While soft drugs are tolerated, there is growing concern at tourists visiting just for drugs, and foreign dealers selling illegally at home.

The ban is due to start in three southern provinces next month, and go nationwide by the end of the year.

A group of cafe owners argued at The Hague district court that the ban was discriminatory against foreigners.

Under the new law, Dutch residents will still be allowed into the cafes, as long as they have valid identification, or possibly hold a new "weed pass", which is also being debated.

There are about 700 coffee shops, as they are called, in the Netherlands. The cultivation and sale of soft drugs through them is decriminalised, although not legal; police generally tolerate possession of up to five grams of cannabis.

A lawyer for the coffee shop owners said he would immediately lodge an appeal.

Michael Veling, a spokesman for the Dutch Cannabis Retailers Association, is among those challenging the government plan.

"It is going to cost me 90% of my turnover," he told the BBC World Service. "That is a very good reason for anyone to oppose any plan.

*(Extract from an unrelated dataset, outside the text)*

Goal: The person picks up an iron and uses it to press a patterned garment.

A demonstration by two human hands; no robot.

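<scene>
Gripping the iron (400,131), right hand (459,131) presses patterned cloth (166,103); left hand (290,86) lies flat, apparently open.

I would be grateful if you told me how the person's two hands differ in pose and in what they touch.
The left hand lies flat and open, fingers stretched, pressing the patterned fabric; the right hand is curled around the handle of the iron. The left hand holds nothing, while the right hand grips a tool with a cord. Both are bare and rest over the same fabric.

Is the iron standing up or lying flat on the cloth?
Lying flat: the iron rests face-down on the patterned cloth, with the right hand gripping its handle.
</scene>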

Second it puts our customers in a very difficult spot, because why do you have to register to buy a substance that is still illegal?"

Tougher approach

The BBC's Anna Holligan in The Hague says the nationwide ban is being strongly opposed by the Mayor of Amsterdam, Eberhard van der Laan, because around a third of the city's tourists visit to smoke cannabis in the cafes.

Lawyer Maurice Veldman, Cannabis Retailers' Association: "We will appeal straight away"

If the coffee shop owners lose their case they say they will take it to the European Court of Human Rights, on the grounds that the Dutch should not be allowed to discriminate against people on the basis of where they live.

The moves are part of a tougher approach to drugs introduced by the coalition conservative-led government, elected 18 months ago.

In October strong cannabis was reclassified as a hard drug, amid concerns that it has a psychotic effect on some users.

The move forced cannabis coffee shops to remove the more popular stronger varieties from their shelves.

In November the city of Maastricht brought in a coffee shop ban for foreign tourists from all countries, except Belgium and Germany, from where the majority of foreign customers come.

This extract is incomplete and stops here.